§ **Aim of the task**
Which lines below contain the word "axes"? Copy each of them.

§ **Dataset extract**
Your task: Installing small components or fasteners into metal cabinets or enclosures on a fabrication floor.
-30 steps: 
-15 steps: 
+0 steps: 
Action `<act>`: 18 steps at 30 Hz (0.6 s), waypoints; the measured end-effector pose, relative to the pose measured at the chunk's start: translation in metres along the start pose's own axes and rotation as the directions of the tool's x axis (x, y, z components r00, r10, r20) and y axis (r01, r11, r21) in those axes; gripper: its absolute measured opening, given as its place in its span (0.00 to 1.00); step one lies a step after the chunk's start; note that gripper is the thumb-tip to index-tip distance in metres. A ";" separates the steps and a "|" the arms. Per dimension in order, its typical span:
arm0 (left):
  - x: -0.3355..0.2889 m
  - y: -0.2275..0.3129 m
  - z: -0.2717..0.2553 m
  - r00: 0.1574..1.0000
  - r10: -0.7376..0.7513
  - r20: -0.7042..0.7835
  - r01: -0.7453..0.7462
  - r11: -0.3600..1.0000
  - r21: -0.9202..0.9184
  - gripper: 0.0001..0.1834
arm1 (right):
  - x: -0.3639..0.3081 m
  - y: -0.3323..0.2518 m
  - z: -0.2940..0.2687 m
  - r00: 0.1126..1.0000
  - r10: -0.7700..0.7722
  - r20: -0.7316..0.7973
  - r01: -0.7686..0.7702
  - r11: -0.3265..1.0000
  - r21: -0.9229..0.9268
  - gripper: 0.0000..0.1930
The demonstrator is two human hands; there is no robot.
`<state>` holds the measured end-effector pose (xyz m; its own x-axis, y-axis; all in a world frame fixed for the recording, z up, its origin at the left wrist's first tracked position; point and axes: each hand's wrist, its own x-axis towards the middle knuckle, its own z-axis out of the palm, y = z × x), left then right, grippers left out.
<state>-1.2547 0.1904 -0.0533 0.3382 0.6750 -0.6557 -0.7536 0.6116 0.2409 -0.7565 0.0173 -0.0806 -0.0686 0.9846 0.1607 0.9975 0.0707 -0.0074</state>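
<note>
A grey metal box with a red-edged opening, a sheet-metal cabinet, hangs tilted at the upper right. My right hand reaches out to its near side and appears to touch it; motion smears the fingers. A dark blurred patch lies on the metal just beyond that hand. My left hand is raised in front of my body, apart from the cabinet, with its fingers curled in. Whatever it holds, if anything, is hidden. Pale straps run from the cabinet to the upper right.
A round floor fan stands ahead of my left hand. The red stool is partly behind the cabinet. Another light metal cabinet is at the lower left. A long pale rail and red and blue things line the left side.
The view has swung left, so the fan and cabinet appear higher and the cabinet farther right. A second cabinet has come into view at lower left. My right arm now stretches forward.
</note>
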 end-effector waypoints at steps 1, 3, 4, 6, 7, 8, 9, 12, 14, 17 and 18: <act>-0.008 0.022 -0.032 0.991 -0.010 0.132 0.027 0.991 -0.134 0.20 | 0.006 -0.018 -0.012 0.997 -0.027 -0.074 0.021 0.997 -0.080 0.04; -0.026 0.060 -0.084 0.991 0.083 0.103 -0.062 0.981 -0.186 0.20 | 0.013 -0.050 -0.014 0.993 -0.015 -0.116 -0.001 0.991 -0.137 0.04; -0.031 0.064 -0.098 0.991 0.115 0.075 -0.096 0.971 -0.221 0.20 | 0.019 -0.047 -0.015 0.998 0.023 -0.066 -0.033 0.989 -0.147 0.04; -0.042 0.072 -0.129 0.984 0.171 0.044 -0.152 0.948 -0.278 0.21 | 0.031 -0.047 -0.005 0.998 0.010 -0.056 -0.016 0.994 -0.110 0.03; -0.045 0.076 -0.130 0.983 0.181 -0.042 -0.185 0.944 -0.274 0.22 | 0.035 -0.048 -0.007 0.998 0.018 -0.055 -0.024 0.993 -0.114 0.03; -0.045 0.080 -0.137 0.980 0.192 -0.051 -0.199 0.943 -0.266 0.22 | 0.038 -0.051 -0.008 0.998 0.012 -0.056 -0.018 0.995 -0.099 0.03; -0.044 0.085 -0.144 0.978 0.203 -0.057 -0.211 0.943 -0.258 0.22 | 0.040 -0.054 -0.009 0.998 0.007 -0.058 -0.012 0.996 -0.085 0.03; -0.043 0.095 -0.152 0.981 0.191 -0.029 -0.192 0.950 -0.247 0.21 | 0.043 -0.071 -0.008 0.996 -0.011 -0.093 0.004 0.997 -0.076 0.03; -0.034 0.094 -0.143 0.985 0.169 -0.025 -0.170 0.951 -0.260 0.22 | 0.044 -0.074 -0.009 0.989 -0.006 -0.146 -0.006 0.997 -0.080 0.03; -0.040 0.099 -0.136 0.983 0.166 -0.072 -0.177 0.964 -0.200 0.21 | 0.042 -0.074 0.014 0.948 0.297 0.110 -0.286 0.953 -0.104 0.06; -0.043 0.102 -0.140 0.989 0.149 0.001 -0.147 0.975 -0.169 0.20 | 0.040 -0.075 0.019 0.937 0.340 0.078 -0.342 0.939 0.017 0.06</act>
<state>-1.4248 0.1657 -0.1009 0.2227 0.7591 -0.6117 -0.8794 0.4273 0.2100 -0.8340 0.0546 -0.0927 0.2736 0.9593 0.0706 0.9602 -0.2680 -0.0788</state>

§ **Final answer**
Action `<act>`: 18 steps at 30 Hz (0.6 s), waypoints; the measured end-effector pose, relative to the pose measured at the chunk's start: translation in metres along the start pose's own axes and rotation as the directions of the tool's x axis (x, y, z components r00, r10, r20) and y axis (r01, r11, r21) in those axes; gripper: its absolute measured opening, given as its place in its span (0.00 to 1.00); step one lies a step after the chunk's start; note that gripper is the thumb-tip to index-tip distance in metres. A ";" separates the steps and a "|" the arms. Per dimension in order, its typical span:
`<state>` holds the measured end-effector pose (xyz m; its own x-axis, y-axis; all in a world frame fixed for the recording, z up, its origin at the left wrist's first tracked position; point and axes: each hand's wrist, its own x-axis towards the middle knuckle, its own z-axis out of the palm, y = z × x), left then right, grippers left out.

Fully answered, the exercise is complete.